I've migrated DDNS names in the past from one router to another. I did it by de-registering the name on the old router, and then reregistering it on the new one. There is part of a thread here in which I think Merlin described that.

Also, you can edit the .ovpn file directly to specify a new DDNS address.

One thing that is unclear to me, is that on occasion when I've exported the .ovpn file from the router, it has included all three certs, but usually includes only one. That slightly complicated things setting up a Chromebook to VPN into the router.

 

[martinr]

I've migrated DDNS names in the past from one router to another. I did it by de-registering the name on the old router, and then reregistering it on the new one. There is part of a thread here in which I think Merlin described that.

Also, you can edit the .ovpn file directly to specify a new DDNS address.

One thing that is unclear to me, is that on occasion when I've exported the .ovpn file from the router, it has included all three certs, but usually includes only one. That slightly complicated things setting up a Chromebook to VPN into the router.

That makes sense. In my case I wanted not just to migrate the settings and retire the old router but to keep a spare router ready to swap over in case I messed up an update etc. Otherwise it sounds like a great idea.

Ages ago, to try and make sense of how it all works, I created 2 .ovpn files, one with username and password auth only (so no public-private keys) and the other with username and password auth as well as key pairs. The first file had only one cert (and 2 empty spaces) and the second had all 3 areas populated (2 certs and one key?). Anyway, I always use username and password auth together with key pairs (ie username and password auth = Yes; username and password auth only = No). But on occasion there's been only one cert and 2 empty spaces where certs should have been. I discovered this when troubleshooting a failure to connect, so now I try and remember to check the .ovpn file first; problem is, it's such an infrequent procedure - once set up you leave it alone - that one forgets in the intervening years. Anyway, if I do spot a dodgy .ovpn file (2kb instead of 4kb on my iPhone or by opening it in Notepad++), I just keep on trying and soon enough, the router exports the fully populated config file.

 

[martinr]

..... I did it by de-registering the name on the old router, and then reregistering it on the new one.

@elorimer I just experimented; I hadn't realised that by simply disabling the DDNS client (ie set to No and Apply), that's enough to deregister it. Then you'd simply enable the DDNS client on the new router and use the same DDNS name. Clever.
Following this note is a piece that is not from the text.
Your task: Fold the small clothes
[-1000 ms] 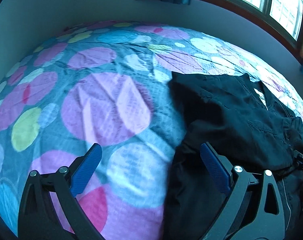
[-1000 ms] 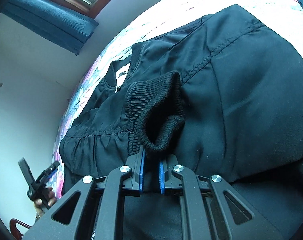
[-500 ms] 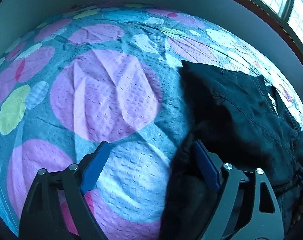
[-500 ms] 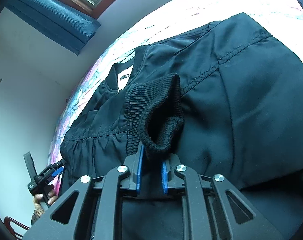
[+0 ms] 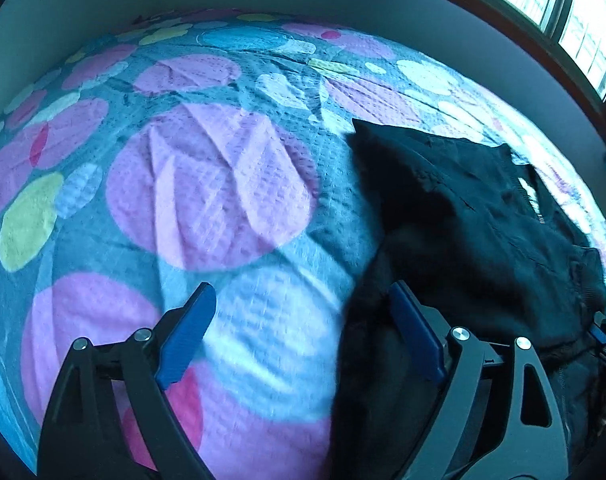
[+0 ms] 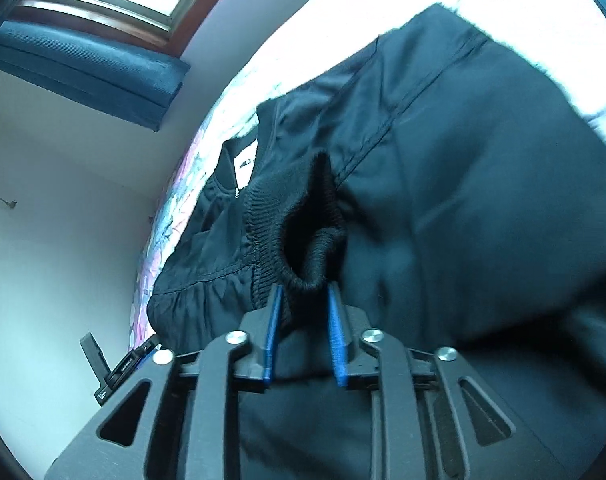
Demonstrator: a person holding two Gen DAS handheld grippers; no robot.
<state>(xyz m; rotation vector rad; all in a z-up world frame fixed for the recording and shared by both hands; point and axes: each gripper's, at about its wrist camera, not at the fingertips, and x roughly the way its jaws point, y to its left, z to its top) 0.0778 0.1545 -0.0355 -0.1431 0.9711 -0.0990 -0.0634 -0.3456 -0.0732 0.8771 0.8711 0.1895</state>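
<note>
The right gripper [image 6: 303, 300], clamped on the ribbed cuff [image 6: 303, 240] a second ago, has just been opening; its pads now stand clear of the cuff at twelve o'clock. The black jacket [image 5: 483, 220] lies on the bedspread [image 5: 207, 184], at three o'clock of the wide-open left gripper [image 5: 299, 320].

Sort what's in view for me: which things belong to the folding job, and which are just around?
Job:
- black jacket
- its ribbed cuff, between the just-opened right tongs
- left tongs, open

Around:
- spotted bedspread
- blue curtain
- window
</note>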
Now it's all the more clear to me why it has to be tied to the MAC address.

I may have to use the mirror-image migration method after all because of a glitch at my brother's end whereby his OpenVPN profile defaults to autologin instead of standard so it tries to bypass the username-password authentication and gets stuck.

Your deregistering of the DDNS name and then re-registering on the new router is suddenly looking all the more appealing.

 

[martinr]

Successfully finished my migration. Disabled DDNS on the old router and enabled it on the new one using the same DDNS address, and used the same certs and public key. Works a treat. Many thanks, @elorimer for the nudge on such a simple trick with Asus' excellent DDNS.

 

[elorimer]

You will laugh, but it was Merlin's response in April 2015 to one of your posts that had me try it when I went from my N66 to an 87U...

 

[martinr]

Laugh indeed! Sometimes I come across my old posts and think, "I had exactly the same thing.", then I see who posted it! There's just no hope for some people.